Uma apuração feita pelo Blog do Ney Lima identificou que a família alega dificuldades financeiras, já que o Padre Bianchi custeava parte das despensas da casa.
“Meu Pai Padre era o sustentáculo da nossa casa, em todos os sentidos, inclusive financeiramente. Nós moramos em uma casa financiada, temos um carro também financiado, e estamos endividados devido a diversos empréstimos feitos pelo meu Pai em nome da minha Mãe, pois ele quem mantinha a casa paroquial (alimentos, produtos de limpeza, produtos de higiene pessoal, manutenção da casa paroquial), o carro da paróquia e mantinha também a paróquia em alguns aspectos (hóstias, vinho, flores, entre outros), assim como medicamentos para meu Pai. Nos 37 anos de vida sacerdotal do meu Pai ele nunca conseguiu conviver sem a família e ao mesmo tempo sem o seu Ministério de Sacerdote da Igreja Católica Apostólica Romana”, diz um trecho do e-mail enviado ao Bispo Dom José, ao qual o Blog do Ney Lima teve acesso.

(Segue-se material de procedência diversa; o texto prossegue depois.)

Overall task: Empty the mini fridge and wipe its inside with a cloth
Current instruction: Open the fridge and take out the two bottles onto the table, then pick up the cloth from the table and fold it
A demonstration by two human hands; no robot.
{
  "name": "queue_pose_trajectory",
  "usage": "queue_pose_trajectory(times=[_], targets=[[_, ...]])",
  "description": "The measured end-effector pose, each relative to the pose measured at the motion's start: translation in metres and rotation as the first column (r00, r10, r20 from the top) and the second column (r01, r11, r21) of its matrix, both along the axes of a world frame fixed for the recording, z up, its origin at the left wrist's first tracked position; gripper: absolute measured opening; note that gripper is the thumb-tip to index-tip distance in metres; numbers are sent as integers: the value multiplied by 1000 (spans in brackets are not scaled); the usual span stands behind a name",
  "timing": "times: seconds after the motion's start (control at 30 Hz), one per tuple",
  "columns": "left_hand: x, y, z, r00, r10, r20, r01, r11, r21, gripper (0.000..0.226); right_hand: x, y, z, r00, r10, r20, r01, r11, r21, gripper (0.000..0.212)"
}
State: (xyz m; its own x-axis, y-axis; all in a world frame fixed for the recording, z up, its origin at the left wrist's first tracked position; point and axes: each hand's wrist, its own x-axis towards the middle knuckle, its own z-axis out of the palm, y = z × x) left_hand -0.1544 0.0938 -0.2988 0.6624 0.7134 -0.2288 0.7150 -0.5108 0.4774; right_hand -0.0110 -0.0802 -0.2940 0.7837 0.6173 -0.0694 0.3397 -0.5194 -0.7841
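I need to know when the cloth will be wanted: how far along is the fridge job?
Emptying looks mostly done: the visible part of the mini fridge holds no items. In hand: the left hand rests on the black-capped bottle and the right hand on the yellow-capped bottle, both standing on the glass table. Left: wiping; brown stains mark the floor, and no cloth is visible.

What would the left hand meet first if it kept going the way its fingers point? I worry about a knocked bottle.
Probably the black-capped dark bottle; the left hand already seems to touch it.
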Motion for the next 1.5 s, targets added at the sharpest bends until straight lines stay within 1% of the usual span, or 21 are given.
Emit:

Relato sobre possível histórico de retaliação e perseguição de bispos contra o Padre Bianchi: “um sacerdote que infelizmente viu-se preso numa ardilosa teia, amaranhada por egoísmo e retaliações”, diz trecho da denúncia.
Na ação apresentada à justiça, o advogado do projeto Cicatrizes da Fé aponta que, nos últimos anos, Padre Bianchi estaria sofrendo fortes represálias capitaneadas, segundo a denúncia, pelos bispos Dom Dino e, posteriormente, Dom José Ruy. O teor das denúncias está sendo apurado pelo Blog.
Alegando desamparo por parte da Diocese, Emanuel obteve o apoio da Coping Internacional, associação de defesa dos direitos de crianças por padres católicos em todo o mundo, que apresentou denúncia ao Vaticano.
“O meu silêncio durante toda a minha vida e o respeito à Diocese de Caruaru, à Igreja Católica Apostólica Romana e à Vocação Sacerdotal do meu Pai jamais poderá ser uma justificativa para a minha morte, padecimento, abandono, preconceito, desdém, e ódio a minha figura e à da minha Mãe”, afirma Emanuel Xavier em carta ao Vaticano.
O Blog do Ney Lima entrou em contato com a Diocese de Caruaru que, em resposta, disse que não se pronuncia sobre temas do setor jurídico da instituição.